Figure 1.

Different meanings of pleiotropy denote unrelated biological phenomena. Here, considering a single locus with alternate alleles (A and a) in a haploid organism, we represent genotype:gene function:phenotype:fitness mappings for alternate alleles that illustrate a few of the possible relationships. (a) Pleiotropy by all accounts. A loss-of-function mutation in a multifunctional protein abolishes two molecular activities that affect two different morphological phenotypes that in turn affect two independent aspects of fitness. (b) Molecular-gene pleiotropy occurs when a gene product carries out multiple independent biochemical functions. A gene deletion may abolish both functions, but if they are both redundant there may be no measureable phenotype (in this genetic background). (c) Genes vs. mutations: A mutation in a multifunctional gene may affect only one function, in which case this instance of molecular-gene pleiotropy does not correspond to any developmental or selectional pleiotropy. (d) Developmental pleiotropy occurs when a mutation affects two aspects of phenotype.
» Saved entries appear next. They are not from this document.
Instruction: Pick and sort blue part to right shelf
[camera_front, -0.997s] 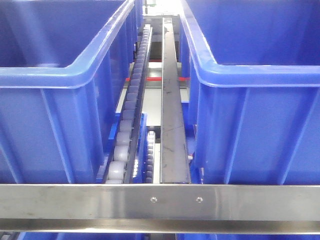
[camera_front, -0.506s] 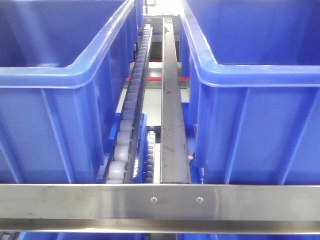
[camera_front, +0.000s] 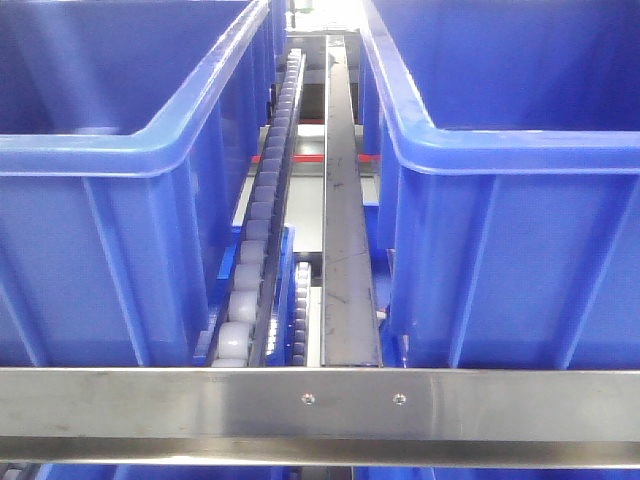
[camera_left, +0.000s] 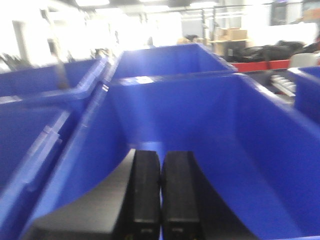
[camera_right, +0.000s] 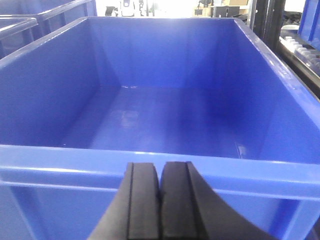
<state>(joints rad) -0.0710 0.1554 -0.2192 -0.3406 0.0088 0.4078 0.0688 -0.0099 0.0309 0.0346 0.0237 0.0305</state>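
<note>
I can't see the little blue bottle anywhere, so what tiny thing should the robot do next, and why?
Probably draw both arms back from the bins and go look for the blue part. The left gripper and right gripper are both shut with nothing between them. The blue bin facing the right gripper shows a bare floor, and no view shows the part.

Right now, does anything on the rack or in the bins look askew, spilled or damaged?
Nothing stands out. Both blue bins sit square beside the roller track, and the bin ahead of the shut right gripper shows only a bare floor.
</note>
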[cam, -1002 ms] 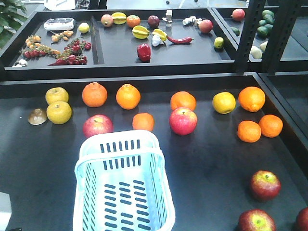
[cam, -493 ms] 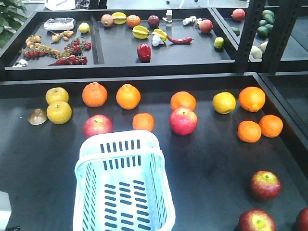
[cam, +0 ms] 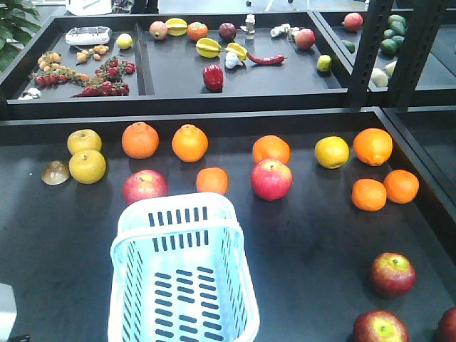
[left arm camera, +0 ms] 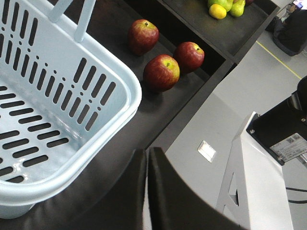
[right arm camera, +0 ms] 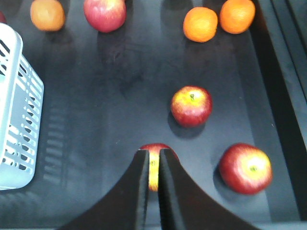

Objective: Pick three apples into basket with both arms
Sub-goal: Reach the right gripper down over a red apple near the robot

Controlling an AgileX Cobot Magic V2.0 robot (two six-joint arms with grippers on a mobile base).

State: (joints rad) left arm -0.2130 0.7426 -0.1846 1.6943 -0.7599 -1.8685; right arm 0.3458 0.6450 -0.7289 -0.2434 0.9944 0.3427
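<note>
I read both tools empty: left gripper (left arm camera: 147,155) pinched closed beside the pale blue slotted plastic basket (left arm camera: 125,88); right gripper (right arm camera: 153,154) barely a slit open over the nearest of three dark red streaked apples (right arm camera: 192,105), clustered right of the basket. Descending unopened could send that apple rolling.

left gripper (left arm camera: 147,154) poking in from the bottom edge, fingers pressed flat together, right gripper (right arm camera: 154,155) same deal, thin slit between fingers, probably closed too
</note>
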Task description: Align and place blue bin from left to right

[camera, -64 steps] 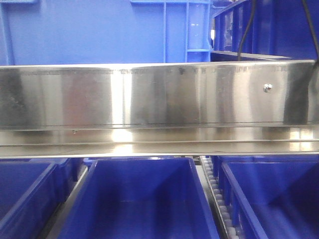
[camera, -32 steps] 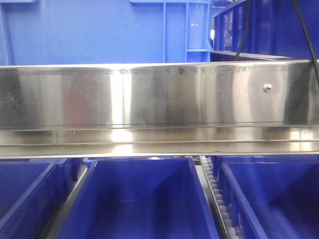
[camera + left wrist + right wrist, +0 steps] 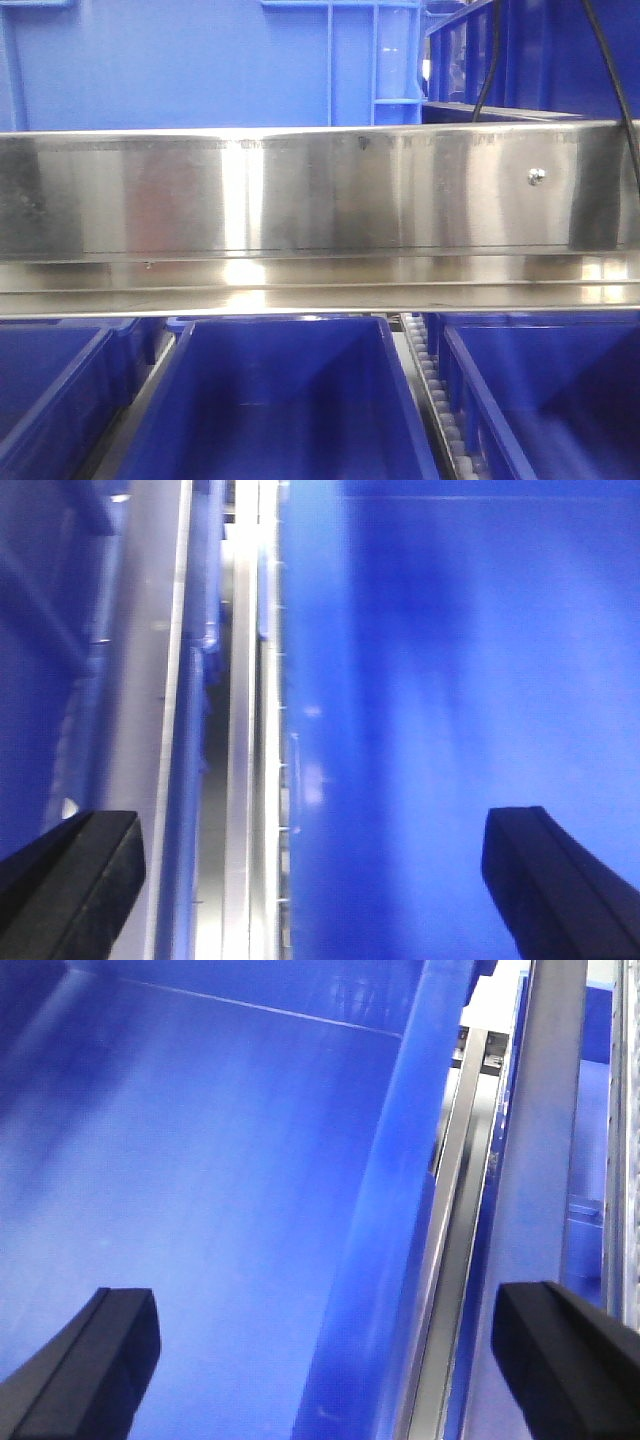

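Note:
In the left wrist view my left gripper [image 3: 312, 830] is open, its two black fingers [image 3: 85, 865] wide apart on either side of the left wall of a blue bin [image 3: 460, 680]. Nothing is between them but that wall and a steel rail [image 3: 243, 730]. In the right wrist view my right gripper [image 3: 325, 1305] is open too, astride the right wall of a blue bin [image 3: 200, 1160]. I cannot tell whether either finger touches the plastic. Neither gripper shows in the front view.
A wide steel shelf beam [image 3: 320, 200] crosses the front view. Three blue bins stand below it: left [image 3: 50, 390], middle [image 3: 280, 400], right [image 3: 550, 390], with a roller track [image 3: 435, 400] between. More blue crates [image 3: 200, 60] and black cables [image 3: 490, 60] sit above.
The black cable at the top right of the front view has shifted slightly left. The bins and beam look unchanged.

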Controlling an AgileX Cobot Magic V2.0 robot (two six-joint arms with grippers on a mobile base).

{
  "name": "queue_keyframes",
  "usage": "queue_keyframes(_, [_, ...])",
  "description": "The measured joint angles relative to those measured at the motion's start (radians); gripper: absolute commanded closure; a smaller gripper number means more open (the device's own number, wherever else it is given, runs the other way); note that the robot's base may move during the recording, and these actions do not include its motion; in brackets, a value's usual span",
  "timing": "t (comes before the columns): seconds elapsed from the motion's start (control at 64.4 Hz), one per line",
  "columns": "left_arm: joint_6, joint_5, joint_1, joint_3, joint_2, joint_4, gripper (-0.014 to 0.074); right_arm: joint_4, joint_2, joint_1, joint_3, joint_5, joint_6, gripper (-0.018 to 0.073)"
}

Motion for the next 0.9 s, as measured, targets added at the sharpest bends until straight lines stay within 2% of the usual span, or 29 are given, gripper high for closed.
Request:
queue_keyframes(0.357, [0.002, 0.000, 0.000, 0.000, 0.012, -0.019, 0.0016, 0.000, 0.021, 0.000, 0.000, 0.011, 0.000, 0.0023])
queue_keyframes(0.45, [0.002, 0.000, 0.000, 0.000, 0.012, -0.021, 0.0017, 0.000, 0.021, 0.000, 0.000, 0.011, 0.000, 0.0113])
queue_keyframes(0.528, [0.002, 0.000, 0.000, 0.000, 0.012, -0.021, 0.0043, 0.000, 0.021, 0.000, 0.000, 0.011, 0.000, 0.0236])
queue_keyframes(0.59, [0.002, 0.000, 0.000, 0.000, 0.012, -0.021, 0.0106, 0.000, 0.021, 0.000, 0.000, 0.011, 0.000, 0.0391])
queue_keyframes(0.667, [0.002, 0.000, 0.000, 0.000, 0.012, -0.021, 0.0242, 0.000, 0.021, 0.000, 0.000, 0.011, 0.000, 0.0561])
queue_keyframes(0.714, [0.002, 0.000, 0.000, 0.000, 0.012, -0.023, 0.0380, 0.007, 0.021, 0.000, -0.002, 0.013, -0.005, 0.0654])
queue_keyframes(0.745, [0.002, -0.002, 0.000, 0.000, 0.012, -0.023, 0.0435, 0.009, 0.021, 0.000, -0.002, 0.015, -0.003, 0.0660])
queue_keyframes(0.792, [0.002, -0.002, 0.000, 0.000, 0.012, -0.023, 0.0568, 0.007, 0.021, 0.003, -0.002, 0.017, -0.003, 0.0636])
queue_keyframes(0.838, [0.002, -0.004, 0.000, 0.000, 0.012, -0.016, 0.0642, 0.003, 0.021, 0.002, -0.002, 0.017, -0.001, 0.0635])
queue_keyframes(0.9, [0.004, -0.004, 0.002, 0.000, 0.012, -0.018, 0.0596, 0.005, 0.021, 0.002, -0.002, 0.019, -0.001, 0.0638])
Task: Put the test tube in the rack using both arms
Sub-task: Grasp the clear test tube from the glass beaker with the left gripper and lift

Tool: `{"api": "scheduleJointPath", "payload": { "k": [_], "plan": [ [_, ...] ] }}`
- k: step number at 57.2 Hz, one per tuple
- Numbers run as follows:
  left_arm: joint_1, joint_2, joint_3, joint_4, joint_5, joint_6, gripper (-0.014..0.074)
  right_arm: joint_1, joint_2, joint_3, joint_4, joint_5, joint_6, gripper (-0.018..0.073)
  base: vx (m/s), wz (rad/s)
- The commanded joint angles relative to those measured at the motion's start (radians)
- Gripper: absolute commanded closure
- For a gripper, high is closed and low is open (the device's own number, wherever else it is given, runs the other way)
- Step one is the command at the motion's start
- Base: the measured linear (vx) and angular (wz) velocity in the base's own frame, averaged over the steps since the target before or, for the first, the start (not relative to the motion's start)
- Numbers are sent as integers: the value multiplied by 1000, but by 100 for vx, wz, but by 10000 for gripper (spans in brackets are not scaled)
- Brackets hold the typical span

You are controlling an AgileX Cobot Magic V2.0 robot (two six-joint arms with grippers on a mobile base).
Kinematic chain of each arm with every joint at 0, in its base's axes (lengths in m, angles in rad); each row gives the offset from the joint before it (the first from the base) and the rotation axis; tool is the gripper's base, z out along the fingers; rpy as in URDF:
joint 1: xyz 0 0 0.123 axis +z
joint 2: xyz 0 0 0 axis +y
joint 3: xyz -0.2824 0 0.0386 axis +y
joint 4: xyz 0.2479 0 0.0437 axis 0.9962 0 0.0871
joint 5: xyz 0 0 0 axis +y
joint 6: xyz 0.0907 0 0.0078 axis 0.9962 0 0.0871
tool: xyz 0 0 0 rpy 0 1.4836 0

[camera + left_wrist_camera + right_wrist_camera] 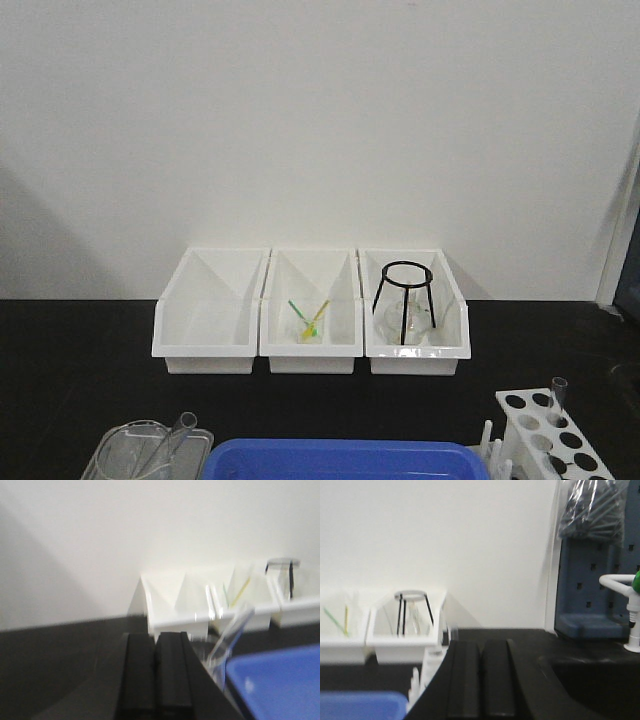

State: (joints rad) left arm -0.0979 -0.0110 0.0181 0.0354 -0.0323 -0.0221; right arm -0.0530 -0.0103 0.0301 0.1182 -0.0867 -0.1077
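A clear test tube [178, 432] leans in a clear beaker [130, 455] at the front left. The left wrist view shows the same test tube [231, 632], blurred, just right of my left gripper [155, 639]. That gripper is shut with nothing in it. The white rack [550, 435] sits at the front right, with another test tube [558, 392] standing upright in a back hole. In the right wrist view the rack [434, 664] is partly hidden behind my right gripper [481, 645], which is shut and empty. Neither arm shows in the front view.
Three white bins [310, 345] line the back wall; the middle one holds yellow-green sticks [310, 320], the right one a black wire tripod [404, 300]. A blue tray [340, 460] lies front centre. A sink [595, 680] and a white tap [625, 610] are at the far right.
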Motion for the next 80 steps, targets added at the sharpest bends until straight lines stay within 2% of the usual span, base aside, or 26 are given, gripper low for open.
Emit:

This phenomenon does not require any multifunctionality at the level of the molecular gene nor any particular pattern of impact on fitness. (e) A mutation that affects only a single phenotype may nevertheless yield selectional pleiotropy if the phenotype has varied effects on fitness in different circumstances –different environments or sexes, for example. (f) Perhaps the least intuitive case is a mutation that affects only a single phenotype and has identical effects on orthogonal fitness components. Because these fitness components are independent traits in the selectional context, a mutation with uniform effects on more than one is necessarily pleiotropic.